By extending MSE, Rimac-Drlje et al. proposed Foveated Mean Squared Error (FMSE) [22]. FMSE makes use of center bias and eccentricity of the human visual system (HVS) for spatial quality assessment. To consider temporal effects, foveation-based contrast sensitivity of the method in [11] is applied for scenes with movement. Wang et al. adapted SSIM for VQA in Video Structural Similarity (VSSIM) index [41]. VSSIM further incorporates chrominance components while the luminance component is given more weight. The spatial quality score of each frame is weighted by global motion to generate an overall video quality score. Vu and Deshpande had proposed ViMSSIM [36] which builds upon MSSIM. Spatial quality scores are obtained by a modified exponential moving average procedure for MSSIM indices of every frame. For the temporal part, MSSIM indices for the reference and distorted frame difference information are computed. Recently, Vu and Chandler derived ViS₃ [35] from MAD. Firstly, motion magnitudes from optical flow are combined with the MAD indices to obtain the first score. The second score is the resulting dissimilarities of reference and distorted spatiotemporal slices (STS) frames. Then, two scores are integrated into an overall video quality. Another method based on VIF is put forward by Sheikh and Bovik [26]. This method incorporates source model, distortion model, and information fidelity criterion. The mutual information from wavelet subband coefficients of reference and distorted videos is employed for measuring spatial quality. For temporal quality scores, temporal distortions are measured by the information loss due to motion. The loss is computed by deviations in spatiotemporal derivatives of a video.
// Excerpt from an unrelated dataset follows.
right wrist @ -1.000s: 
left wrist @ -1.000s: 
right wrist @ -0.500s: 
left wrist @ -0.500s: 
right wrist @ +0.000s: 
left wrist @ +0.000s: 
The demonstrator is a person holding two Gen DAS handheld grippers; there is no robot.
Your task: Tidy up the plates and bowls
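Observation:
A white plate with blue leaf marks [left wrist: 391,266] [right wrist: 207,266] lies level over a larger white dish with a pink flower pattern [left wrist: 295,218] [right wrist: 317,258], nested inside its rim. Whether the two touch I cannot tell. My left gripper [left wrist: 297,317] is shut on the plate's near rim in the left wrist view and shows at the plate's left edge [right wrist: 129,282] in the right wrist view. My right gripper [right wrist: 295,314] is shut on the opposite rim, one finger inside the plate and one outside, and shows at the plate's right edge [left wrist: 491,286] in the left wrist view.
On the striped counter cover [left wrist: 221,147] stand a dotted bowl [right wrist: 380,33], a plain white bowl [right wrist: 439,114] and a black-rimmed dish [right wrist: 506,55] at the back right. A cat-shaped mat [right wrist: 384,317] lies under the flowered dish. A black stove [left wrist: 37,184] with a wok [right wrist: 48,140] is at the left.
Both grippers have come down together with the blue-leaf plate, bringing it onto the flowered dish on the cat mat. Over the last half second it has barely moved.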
Nevertheless, there are VQA metrics that are not based on any IQA approach. VQM [20], proposed by Pinson and Wolf, is perhaps the first non-IQA based VQA metric. Reference and distorted videos are sampled and calibrated first. This is followed by the extraction of perception based features [44], computation of video quality parameters, and calculation of VQM models. Watson et al. had proposed Digital Video Quality (DVQ) [43] which embodies just noticeable difference (JND). In DVQ, discrete cosine transform (DCT) coefficients of a video are first filtered by contrast sensitivity function (CSF). Later, a JND threshold is applied to the filtered coefficients to generate a quality score. Another well-known VQA method that is non-IQA based is motion-based video integrity evaluation (MOVIE) [23]. MOVIE is based on statistics of natural videos. Spatial impairments are calculated from the combination of contrast masking and 3D Gabor filtered videos. 3D Gabor filtered videos also interact with motion information from the optical flow to account for temporal distortions. The overall video quality is the geometric mean of spatial and temporal scores. Pinson et al. [21] had extended VQM to VQM variable frame delay (VQM-VFD) in 2014. VQM-VFD further embodies two additional perception based parameters for measuring frame delay. A neural network is trained to integrate all parameters into a quality score. More recently, Choi and Bovik [5] had improved the MOVIE framework by injecting the flicker sensitive index. They prove that the temporal masking of flicker impairments improves VQA performances.

From the works mentioned above, it is obvious that temporal effect plays an important role in VQA. This is evident from VQM-VFD and the method by Choi and Bovik (dubbed C-B method hereafter). They supplement their previous methods with additional temporal effect consideration. Their performance improvements motivate us to improve the temporal part of our previous work. Furthermore, the spatial part of the previous work is also improved in this paper. This is motivated by the high performances of the VQA methods that implicate Gabor filters. However, for the sake of complexity, only the localization nature of Gabor filters [22] is incorporated in the proposed method. Thus, weighting based on the local errors is implemented. Before introducing the proposed method, our previous work is elaborated concisely in the next section.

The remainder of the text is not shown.